George F. Will’s Jan. 27 op-ed column, “Setting up a conservative revival,” came to the conclusion that addressing climate change will be difficult and costly, and therefore we should do nothing about it. What a novel idea! Imagine if that was how we taught our children to handle challenges.

Mr. Will suggested that climate-change legislation would be futile because the United States emits only 16 percent of global emissions. Stated in a different way, however, that’s one-sixth of all emissions by a nation that contains less than one-twentieth of the world’s population. Global action is required, and that requires the biggest emitters to lead.

Dan Cantor, Highland

George F. Will appears to need a lesson in distinguishing relevant facts from irrelevant ones, the latter being abundant in his recent column.

Sure, as Mr. Will wrote, “there were a third fewer U.S. wildfires in 2012 than in 2006,”  but that does not mean (though it does imply) that forest fire danger has been decreasing. On the contrary, the acreage burned by forest fires (the best measure of forest fire damage) has increased from 4 million acres per year in 1990 (admittedly a low point) to about 9 million acres per year in 2012.  And the total acres burned in 2012 was significantly greater than in any year between 1960 and 2004.

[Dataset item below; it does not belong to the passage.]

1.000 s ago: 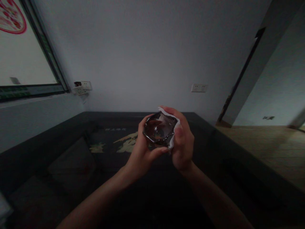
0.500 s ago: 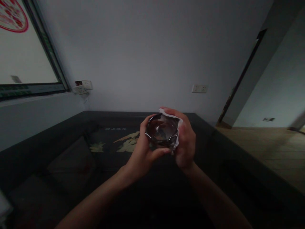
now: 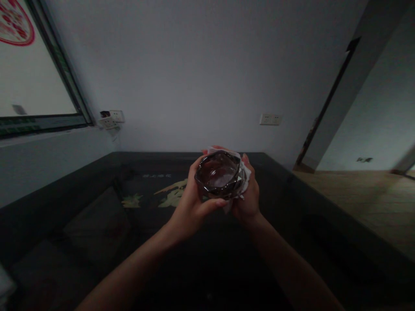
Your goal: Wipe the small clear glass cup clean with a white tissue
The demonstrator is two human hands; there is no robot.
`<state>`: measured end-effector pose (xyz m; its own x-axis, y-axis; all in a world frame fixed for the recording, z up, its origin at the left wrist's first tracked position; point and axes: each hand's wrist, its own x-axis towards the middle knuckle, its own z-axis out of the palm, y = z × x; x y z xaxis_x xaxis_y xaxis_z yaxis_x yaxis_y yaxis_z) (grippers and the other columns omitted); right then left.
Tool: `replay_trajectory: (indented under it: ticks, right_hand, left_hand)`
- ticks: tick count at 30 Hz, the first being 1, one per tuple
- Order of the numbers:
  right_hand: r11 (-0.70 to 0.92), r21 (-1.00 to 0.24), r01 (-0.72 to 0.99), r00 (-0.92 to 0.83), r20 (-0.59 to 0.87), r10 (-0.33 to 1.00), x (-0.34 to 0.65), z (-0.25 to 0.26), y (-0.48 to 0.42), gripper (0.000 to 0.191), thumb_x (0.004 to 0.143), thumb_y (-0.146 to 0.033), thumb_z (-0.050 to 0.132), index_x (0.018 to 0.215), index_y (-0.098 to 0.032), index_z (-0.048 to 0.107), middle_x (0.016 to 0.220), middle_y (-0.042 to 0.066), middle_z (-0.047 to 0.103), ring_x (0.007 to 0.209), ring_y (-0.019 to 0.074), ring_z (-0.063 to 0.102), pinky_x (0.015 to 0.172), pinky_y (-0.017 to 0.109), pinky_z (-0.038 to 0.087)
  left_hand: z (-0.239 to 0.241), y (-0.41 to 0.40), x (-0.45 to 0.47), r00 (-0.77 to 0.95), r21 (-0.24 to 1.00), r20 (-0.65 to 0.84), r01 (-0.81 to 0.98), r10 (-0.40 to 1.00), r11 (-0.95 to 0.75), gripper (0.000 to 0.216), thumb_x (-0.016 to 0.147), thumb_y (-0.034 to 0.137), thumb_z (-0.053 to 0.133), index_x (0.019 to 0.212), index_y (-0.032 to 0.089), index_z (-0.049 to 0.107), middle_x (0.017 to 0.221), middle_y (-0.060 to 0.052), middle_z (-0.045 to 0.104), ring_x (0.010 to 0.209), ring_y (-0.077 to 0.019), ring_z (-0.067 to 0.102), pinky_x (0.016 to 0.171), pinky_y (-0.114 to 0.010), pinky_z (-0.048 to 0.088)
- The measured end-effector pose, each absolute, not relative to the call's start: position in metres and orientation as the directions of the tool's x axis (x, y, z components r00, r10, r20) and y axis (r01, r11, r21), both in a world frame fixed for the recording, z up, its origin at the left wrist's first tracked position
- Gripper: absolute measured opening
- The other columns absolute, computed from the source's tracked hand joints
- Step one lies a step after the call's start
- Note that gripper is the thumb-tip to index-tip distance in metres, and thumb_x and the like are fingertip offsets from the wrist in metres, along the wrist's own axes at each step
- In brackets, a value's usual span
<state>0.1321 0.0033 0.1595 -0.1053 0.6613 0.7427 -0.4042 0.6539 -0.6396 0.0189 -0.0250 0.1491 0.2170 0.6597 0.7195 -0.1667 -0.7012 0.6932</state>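
Note:
I hold a faceted clear glass bowl, perhaps an ashtray [image 3: 218,175], up in front of me above a dark glossy table [image 3: 279,185]. My left hand [image 3: 189,205] wraps its left side, thumb under the near rim. My right hand [image 3: 249,196] is behind and under the bowl's right side, fingers closed on a crumpled white tissue [image 3: 244,179] pressed against the glass. Most of the right fingers are hidden by the bowl.
The dark table has a pale printed picture [image 3: 168,194] under its top and runs to a white wall with sockets [image 3: 270,119] and a second socket cluster [image 3: 110,119]. A window [image 3: 32,86] is at left. A doorway and wood floor [image 3: 372,203] lie at right.
The right hand slid from the bowl's right rim down behind and under it with the tissue. The bowl tipped so its opening faces me more. The left hand stayed in place.

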Motion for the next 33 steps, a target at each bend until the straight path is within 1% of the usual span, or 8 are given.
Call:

And Mr. Will’s discussion of the Earth’s temperature was particularly disingenuous, as the temperature in 1998 was a bit of an anomaly (a particularly “big” El Niño year, which usually results in significantly warmer temperatures). What matters is the global temperature trend. Every decade since the 1970s has been warmer than the previous decade, and each year this century has been among the hottest 14 years on record.

Bruce Parker, Alexandria

The writer is a volunteer for the Citizens Climate Lobby.